CLI Reference
nwgrep includes a command-line interface for searching parquet, feather, and other binary dataframe formats.
Installation
To use the CLI, install nwgrep with the cli extra (includes polars for efficient file scanning):
Basic Usage
Search for PATTERN in FILE and print matching rows.
Examples
Simple Search
# Find rows containing "error"
nwgrep "error" logfile.parquet
# Find rows containing "warning"
nwgrep "warning" data.feather
Case-Insensitive Search
# Match "ERROR", "error", "Error", etc.
nwgrep -i "error" logs.parquet
nwgrep --ignore-case "warning" data.feather
Invert Match
Return rows that do NOT match the pattern (like grep -v):
# Find rows without "success"
nwgrep -v "success" results.parquet
nwgrep --invert-match "test" data.feather
Regex Search
# Find email addresses
nwgrep -E "\w+@\w+\.\w+" users.parquet
# Find IP addresses
nwgrep --regex "\d{1,3}\.\d{1,3}\.\d{1,3}\.\d{1,3}" access.log.parquet
Column-Specific Search
# Only search in specific columns
nwgrep --columns name,email "alice" users.parquet
# Search in a single column
nwgrep --columns status "active" users.feather
Count Matches
# Print count of matching rows instead of the rows themselves
nwgrep --count "error" logs.parquet
# Useful for quick statistics
nwgrep --count -i "warning" data.feather
List Files with Matches
# Print filename if matches found (like grep -l)
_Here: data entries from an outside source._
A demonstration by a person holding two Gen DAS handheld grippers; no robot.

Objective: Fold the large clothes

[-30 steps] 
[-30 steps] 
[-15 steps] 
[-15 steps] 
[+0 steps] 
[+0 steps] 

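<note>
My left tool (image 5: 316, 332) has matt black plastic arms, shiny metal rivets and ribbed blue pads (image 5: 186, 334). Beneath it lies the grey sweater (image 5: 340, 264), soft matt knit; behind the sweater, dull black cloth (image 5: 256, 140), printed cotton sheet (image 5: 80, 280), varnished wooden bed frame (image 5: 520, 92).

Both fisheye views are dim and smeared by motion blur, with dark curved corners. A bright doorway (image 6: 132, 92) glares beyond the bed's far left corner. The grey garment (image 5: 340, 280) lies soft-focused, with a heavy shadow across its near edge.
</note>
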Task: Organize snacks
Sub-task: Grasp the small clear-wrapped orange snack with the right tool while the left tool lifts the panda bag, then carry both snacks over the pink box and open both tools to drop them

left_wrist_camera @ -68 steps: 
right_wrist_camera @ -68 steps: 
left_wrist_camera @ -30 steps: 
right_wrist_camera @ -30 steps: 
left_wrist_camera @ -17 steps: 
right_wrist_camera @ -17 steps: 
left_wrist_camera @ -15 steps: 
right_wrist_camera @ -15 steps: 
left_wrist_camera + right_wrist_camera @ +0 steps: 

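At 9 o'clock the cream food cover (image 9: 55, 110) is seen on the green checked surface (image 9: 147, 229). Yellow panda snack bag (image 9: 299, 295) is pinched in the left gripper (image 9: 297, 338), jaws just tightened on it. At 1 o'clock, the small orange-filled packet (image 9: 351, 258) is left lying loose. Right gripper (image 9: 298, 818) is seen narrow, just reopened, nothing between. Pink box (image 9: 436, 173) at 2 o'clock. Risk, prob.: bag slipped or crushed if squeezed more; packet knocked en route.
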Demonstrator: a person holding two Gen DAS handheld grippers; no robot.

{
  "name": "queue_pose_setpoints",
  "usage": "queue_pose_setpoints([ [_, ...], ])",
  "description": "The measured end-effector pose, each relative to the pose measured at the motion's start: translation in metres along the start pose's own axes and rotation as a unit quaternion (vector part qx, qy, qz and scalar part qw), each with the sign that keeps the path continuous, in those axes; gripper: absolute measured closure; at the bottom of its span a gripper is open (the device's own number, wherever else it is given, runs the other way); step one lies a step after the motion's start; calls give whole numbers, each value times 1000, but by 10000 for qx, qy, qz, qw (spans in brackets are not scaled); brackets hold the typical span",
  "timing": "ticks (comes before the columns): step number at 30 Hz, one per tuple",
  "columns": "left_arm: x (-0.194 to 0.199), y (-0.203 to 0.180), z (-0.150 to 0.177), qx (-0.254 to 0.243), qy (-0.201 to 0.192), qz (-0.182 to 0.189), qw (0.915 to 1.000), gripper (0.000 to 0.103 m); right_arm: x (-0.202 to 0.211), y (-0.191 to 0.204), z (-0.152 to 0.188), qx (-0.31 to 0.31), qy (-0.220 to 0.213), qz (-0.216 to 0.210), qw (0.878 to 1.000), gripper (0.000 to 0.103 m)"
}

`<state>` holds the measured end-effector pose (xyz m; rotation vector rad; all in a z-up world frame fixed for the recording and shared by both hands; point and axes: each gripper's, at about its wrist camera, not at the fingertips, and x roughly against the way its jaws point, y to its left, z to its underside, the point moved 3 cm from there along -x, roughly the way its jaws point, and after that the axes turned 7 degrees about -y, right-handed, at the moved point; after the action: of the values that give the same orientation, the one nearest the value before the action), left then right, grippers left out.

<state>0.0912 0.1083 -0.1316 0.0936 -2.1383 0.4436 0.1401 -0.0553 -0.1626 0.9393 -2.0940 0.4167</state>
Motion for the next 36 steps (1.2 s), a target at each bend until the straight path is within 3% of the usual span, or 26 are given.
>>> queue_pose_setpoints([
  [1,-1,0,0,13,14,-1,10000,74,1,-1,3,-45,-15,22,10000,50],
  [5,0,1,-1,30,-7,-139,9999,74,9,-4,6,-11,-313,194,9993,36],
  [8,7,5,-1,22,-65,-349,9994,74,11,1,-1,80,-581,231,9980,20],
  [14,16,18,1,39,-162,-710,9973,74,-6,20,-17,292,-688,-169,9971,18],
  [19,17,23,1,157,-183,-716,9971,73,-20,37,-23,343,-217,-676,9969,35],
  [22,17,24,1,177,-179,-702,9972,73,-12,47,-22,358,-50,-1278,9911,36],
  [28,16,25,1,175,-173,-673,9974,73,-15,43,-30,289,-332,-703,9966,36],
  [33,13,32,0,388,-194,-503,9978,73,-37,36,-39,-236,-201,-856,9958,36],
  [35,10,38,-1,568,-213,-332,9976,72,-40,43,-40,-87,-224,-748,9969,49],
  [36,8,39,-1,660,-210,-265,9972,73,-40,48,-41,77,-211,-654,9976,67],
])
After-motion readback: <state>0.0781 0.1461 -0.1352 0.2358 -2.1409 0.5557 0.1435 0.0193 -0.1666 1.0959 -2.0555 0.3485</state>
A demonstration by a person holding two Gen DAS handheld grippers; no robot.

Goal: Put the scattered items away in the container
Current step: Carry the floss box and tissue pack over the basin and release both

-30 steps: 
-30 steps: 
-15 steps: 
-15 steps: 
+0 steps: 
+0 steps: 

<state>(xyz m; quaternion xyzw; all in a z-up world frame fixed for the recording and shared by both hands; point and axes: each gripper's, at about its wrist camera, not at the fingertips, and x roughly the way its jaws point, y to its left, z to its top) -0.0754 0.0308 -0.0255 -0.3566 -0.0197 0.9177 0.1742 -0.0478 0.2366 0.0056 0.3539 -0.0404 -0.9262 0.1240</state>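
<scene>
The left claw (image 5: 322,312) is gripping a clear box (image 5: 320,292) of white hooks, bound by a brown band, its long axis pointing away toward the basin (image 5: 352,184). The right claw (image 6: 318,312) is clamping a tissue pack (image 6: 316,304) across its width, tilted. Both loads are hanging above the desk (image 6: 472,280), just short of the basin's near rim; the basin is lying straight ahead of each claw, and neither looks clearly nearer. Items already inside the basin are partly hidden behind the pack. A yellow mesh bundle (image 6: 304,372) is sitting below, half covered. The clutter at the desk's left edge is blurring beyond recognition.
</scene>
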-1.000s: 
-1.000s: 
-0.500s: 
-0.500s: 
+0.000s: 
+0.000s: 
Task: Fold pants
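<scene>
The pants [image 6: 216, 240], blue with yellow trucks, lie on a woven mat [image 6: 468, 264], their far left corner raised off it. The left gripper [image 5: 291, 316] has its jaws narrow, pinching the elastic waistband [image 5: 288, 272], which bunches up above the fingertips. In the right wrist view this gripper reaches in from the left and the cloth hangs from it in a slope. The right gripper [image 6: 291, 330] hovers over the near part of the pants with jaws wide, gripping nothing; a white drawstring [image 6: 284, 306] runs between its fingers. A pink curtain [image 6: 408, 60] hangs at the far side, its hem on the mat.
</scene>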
nwgrep -l "error" data.parquet
# With multiple files
nwgrep -l "pattern" *.parquet
# Useful for filtering which files to process
for file in $(nwgrep -l "error" *.parquet); do
echo "Processing $file with errors"
done
Show Only Matching Values
# Print only the values that matched (like grep -o)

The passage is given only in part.